Exercise prompt - Although the entries contain pictures, copy only their text, exactly as written.

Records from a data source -
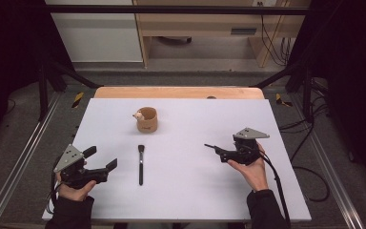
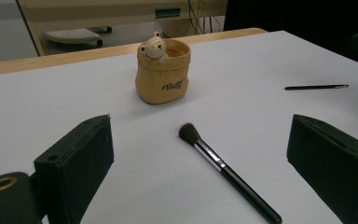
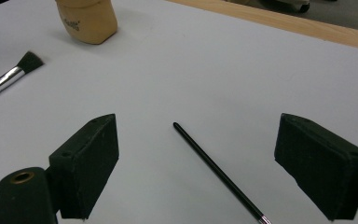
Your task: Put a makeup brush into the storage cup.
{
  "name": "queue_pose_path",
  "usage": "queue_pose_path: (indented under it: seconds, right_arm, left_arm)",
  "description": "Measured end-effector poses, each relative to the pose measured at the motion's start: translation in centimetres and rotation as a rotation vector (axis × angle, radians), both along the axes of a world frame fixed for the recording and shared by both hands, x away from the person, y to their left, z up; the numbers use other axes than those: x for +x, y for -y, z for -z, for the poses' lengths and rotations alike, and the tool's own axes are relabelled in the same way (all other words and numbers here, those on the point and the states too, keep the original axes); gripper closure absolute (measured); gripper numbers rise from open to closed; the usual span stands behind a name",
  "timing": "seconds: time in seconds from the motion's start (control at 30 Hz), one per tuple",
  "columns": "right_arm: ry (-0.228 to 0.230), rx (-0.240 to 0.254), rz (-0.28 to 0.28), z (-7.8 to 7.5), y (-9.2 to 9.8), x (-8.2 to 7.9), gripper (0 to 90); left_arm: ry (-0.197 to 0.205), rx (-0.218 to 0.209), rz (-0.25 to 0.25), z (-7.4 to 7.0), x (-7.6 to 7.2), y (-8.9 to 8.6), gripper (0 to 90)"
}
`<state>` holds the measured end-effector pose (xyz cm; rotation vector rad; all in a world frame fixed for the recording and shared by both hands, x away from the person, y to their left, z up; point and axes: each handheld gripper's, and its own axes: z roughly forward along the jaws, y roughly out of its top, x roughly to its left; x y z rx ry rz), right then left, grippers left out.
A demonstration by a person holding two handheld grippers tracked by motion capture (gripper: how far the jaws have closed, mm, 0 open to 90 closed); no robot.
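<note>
A tan pot [image 1: 147,119] with a small bear figure on its rim stands at the back middle of the white table [image 1: 195,195]. In front of it lies a black makeup brush [image 1: 141,165], bristles toward the pot. My left gripper [image 1: 101,158] rests open near the front left and points at the brush [image 2: 228,175] and the pot [image 2: 163,74]. My right gripper [image 1: 222,153] is low over the table at the right, open. A thin black pen [image 3: 214,170] lies on the table between its jaws, untouched. The same pen [image 1: 210,146] pokes out to the left of that gripper.
A wooden strip [image 1: 178,92] borders the table's far edge. Dark metal frame legs [image 1: 45,76] stand at both back corners, and cables [image 1: 310,171] lie on the floor at the right. Furniture stands beyond the table.
</note>
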<state>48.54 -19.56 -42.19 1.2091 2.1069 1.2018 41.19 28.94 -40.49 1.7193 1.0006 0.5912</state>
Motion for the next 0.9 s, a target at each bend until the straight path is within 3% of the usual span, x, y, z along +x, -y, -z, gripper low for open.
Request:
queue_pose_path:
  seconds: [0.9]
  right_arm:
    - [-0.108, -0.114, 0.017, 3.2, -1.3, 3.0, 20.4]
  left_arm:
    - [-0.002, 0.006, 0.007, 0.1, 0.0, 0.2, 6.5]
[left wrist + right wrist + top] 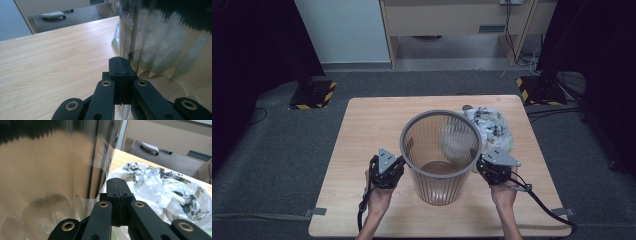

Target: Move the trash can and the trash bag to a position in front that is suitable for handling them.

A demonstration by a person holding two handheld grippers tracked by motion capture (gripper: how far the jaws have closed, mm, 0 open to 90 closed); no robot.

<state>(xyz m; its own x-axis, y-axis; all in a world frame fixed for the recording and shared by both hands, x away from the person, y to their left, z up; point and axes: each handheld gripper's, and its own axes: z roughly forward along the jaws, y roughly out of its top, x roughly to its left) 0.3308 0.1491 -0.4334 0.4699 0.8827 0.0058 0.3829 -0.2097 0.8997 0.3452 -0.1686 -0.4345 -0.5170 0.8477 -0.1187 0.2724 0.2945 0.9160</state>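
- Left gripper (398, 164) and right gripper (480, 164), fingers pressed together, flank the translucent ribbed plastic wastebasket (439, 155), likely to steady it;
- crumpled printed plastic bag (489, 127) lies far right on the wooden bench (362, 135)

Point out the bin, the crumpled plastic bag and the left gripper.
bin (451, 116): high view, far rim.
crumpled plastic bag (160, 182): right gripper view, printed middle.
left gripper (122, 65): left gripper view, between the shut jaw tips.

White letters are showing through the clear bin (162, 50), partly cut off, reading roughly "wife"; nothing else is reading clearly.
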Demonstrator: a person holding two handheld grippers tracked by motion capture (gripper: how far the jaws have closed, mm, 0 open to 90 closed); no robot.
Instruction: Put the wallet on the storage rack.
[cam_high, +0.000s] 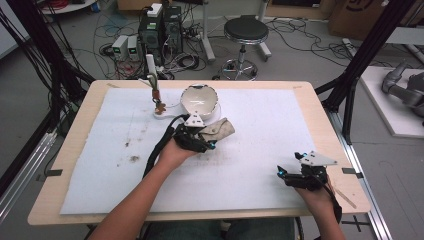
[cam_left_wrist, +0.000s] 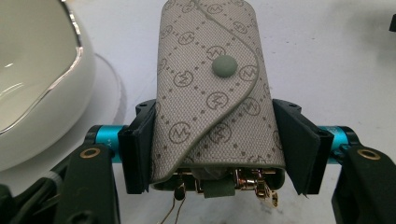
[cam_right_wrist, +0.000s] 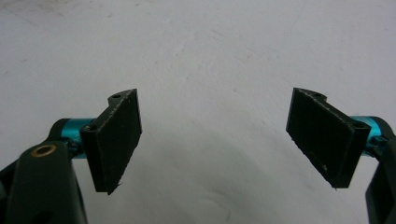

Solution to this exercise -
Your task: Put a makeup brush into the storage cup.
{
  "name": "queue_pose_path",
  "usage": "queue_pose_path: (indented under it: seconds, right_arm, left_arm)",
  "description": "Measured end-effector poses, each relative to the pose measured at the motion's start: translation in centimetres and rotation as a rotation vector (axis × angle, radians), both along the axes of a world frame fixed for the recording and shared by both hands, x away from the person, y to their left, z up; the numbers use other axes than those: x for +x, y for -y, z for -z, for the poses' lengths and rotations alike, and the tool's own axes are relabelled in the same way (all other words and numbers here, those on the point and the states too, keep the original axes); gripper closure absolute (measured); gripper numbers rise from open to closed; the usual span stands behind a name",
  "timing": "seconds: time in seconds from the motion's start (control at 30 Hz), one per tuple",
  "columns": "right_arm: ry (-0.228 to 0.230), rx (-0.240 to 0.254), rz (-0.28 to 0.28), z (-7.8 to 7.5), y (-9.2 to 9.8), x (-8.2 to 7.9), gripper (0 to 90); left_arm: ry (-0.197 to 0.205), rx (-0.218 to 0.209), rz (-0.25 to 0.25), z (-7.4 to 7.0), x (-7.6 to 7.2), y (-8.9 to 8.6), gripper (0 to 90)"
}
`<state>` holds the measured end-effector pose (xyz cm; rotation vector rad; all in a world frame fixed for the recording and shared by both hands, x away from the person, y to their left, z up; point and axes: each handheld gripper's, and its own axes: z roughly forward along the jaws, y roughly out of its top, x roughly to its left; x y z rx ry rz), right then left, grippers left out.
A demonstration by a person holding two handheld grippers tracked by motion capture (gripper: how far the jaws have closed, mm, 0 open to 90 closed); no robot.
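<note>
A tan pot [image 1: 147,119] with a small bear figure on its rim stands at the back middle of the white table [image 1: 195,195]. In front of it lies a black makeup brush [image 1: 141,165], bristles toward the pot. My left gripper [image 1: 101,158] rests open near the front left and points at the brush [image 2: 228,175] and the pot [image 2: 163,74]. My right gripper [image 1: 222,153] is low over the table at the right, open. A thin black pen [image 3: 214,170] lies on the table between its jaws, untouched. The same pen [image 1: 210,146] pokes out to the left of that gripper.
A wooden strip [image 1: 178,92] borders the table's far edge. Dark metal frame legs [image 1: 45,76] stand at both back corners, and cables [image 1: 310,171] lie on the floor at the right. Furniture stands beyond the table.
</note>
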<state>48.54 -19.56 -42.19 1.2091 2.1069 1.2018 41.19 28.94 -40.49 1.7193 1.0006 0.5912</state>
Motion for the next 0.9 s, a target at each bend until the straight path is within 3% of the usual span, x, y, z along +x, -y, -z, gripper low for open.
Request:
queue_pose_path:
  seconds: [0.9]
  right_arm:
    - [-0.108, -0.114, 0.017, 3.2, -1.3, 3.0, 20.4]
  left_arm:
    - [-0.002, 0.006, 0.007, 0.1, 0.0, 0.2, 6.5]
[left wrist + right wrist + top] 

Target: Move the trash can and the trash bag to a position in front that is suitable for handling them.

A demonstration by a person holding two handheld grippers tracked by motion capture (gripper: how far the jaws have closed, mm, 0 open to 90 closed); no robot.

<state>(xyz m; its own x-axis, y-axis; all in a world frame fixed for the recording and shared by both hands, x away from the person, y to their left, z up; point and axes: each handheld gripper's, and its own axes: z roughly forward along the jaws, y roughly out of its top, x roughly to its left) 0.3308 0.1491 -0.4334 0.4699 0.8827 0.0058 0.3829 -0.2097 0.8997 0.3452 -0.1686 -0.4345 -0.5170 0.8477 -0.1187 0.2724 0.2945 0.9160</state>
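- Left gripper (398, 164) and right gripper (480, 164), fingers pressed together, flank the translucent ribbed plastic wastebasket (439, 155), likely to steady it;
- crumpled printed plastic bag (489, 127) lies far right on the wooden bench (362, 135)

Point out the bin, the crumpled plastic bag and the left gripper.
bin (451, 116): high view, far rim.
crumpled plastic bag (160, 182): right gripper view, printed middle.
left gripper (122, 65): left gripper view, between the shut jaw tips.

White letters are showing through the clear bin (162, 50), partly cut off, reading roughly "wife"; nothing else is reading clearly.
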Demonstrator: a person holding two handheld grippers tracked by motion capture (gripper: how far the jaws have closed, mm, 0 open to 90 closed); no robot.
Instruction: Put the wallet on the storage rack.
[cam_high, +0.000s] 
[cam_left_wrist, +0.000s] 
[cam_right_wrist, +0.000s] 

No additional answer text is required.